Beginning July 1, 2024, SB 478 will go into effect, which means businesses will no longer be allowed to add a service fee, or any other hidden fees, to a customer’s bill, except for government taxes and fees and reasonable shipping costs.  The “Honest Pricing Law” or “Hidden Fees Statute” is intended to allow the customer to see the true price of an item or service they are purchasing and aims to prevent “drip pricing,” which is when businesses advertise a lower price than what customers actually pay.

The Attorney General (“AG”) issued a FAQ statement clarifying many of the issues facing businesses attempting to comply with the new Honest Pricing Law. Below are the key items from the FAQ that businesses may find helpful. The full FAQ can be found here.

  1. The law will apply to all businesses selling or advertising to a consumer, not just online ticket sellers, including restaurants, tasting rooms, event centers and hotels.
  2. All mandatory and automatic fees, including service charges, fees for employee healthcare, or any other such add on fee must be included in the advertised or stated price to the customer.
    – Businesses can explain that extra fees are included, and they can specify what they represent, but this should be listed under the total price or as an aside explaining the total price.
    – The fees cannot be stated separate from the price on a receipt or at the bottom of a menu, for example, as usually handled currently.
  3. Sales taxes and government fees, as well as reasonable shipping costs, do not need to be displayed in the total price and can still be listed separately on a receipt or invoice.
  4. Fees for optional services or things contingent on an event, like a cancellation fee, do not need to be included (only mandatory, automatic fees must be included in the price).
  5. Fees for delivery of food directly from a restaurant do not need to be included in advertised or stated price for the food because the delivery fee is for the delivery service and not for the food.

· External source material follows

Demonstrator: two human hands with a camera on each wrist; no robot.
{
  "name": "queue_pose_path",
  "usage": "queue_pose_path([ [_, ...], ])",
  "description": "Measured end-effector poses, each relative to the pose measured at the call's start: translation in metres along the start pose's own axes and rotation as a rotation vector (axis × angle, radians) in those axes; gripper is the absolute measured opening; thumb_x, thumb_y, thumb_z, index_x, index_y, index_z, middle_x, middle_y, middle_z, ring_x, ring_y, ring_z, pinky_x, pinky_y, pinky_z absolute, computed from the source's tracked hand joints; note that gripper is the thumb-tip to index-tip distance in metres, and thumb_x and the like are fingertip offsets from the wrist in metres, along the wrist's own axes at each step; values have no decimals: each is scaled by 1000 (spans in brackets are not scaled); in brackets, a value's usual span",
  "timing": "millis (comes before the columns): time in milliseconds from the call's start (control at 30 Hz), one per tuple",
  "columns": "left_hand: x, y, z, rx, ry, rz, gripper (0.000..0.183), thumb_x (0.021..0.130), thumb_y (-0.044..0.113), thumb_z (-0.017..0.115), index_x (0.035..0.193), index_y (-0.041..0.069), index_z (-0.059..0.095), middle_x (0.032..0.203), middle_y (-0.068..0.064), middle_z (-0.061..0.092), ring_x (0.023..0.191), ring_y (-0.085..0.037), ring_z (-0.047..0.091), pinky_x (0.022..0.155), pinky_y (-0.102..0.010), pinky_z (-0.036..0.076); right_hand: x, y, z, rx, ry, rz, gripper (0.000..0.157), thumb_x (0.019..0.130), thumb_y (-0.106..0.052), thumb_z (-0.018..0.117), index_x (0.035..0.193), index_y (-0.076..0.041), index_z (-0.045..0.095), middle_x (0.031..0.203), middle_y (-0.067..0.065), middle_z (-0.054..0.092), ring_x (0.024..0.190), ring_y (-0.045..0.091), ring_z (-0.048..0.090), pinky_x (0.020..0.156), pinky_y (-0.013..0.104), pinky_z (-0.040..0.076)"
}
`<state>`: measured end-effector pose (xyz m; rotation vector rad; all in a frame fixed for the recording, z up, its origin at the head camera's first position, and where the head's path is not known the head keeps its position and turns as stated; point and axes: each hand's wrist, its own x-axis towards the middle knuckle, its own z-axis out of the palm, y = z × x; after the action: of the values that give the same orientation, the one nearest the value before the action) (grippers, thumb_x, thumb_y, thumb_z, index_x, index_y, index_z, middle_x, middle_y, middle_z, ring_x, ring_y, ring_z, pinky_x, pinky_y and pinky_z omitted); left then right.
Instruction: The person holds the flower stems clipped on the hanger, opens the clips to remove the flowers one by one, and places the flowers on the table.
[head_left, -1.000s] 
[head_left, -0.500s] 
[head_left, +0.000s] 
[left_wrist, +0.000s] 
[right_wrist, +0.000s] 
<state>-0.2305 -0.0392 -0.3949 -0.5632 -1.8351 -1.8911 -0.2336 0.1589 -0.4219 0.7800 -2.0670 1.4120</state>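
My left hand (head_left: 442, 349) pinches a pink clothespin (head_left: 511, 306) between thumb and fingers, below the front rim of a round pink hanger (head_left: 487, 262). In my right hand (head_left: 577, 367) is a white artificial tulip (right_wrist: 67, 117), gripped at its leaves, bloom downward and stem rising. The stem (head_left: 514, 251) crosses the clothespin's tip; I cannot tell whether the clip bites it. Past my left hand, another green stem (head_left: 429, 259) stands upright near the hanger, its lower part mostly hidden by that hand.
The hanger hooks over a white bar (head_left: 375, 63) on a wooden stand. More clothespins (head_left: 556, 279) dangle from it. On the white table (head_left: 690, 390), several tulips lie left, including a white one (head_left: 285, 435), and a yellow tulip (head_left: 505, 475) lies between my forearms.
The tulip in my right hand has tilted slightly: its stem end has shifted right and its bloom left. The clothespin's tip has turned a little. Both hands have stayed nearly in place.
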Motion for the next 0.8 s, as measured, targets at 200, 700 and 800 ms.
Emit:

Initially, automatic gratuities (like 18% for parties of 6 or more) added to a restaurant bill are allowed if all the automatic gratuity goes to the employees. The AG does not initially expect to enforce SB 478 as to an automatic gratuity as long as all money goes to employees, however, the guidance is not clear whether this will remain the case or whether the business would be safe from prosecution in a private action for such charges. Mandatory gratuities have been treated as service fees for wage and hour purposes, so this may raise unintended consequences, which you should be discussed with counsel.

What does this mean for California businesses?  Businesses can no longer charge a service fee, or any other mandatory, automatic fee, unless that fee is included in the advertised or stated price to the customer.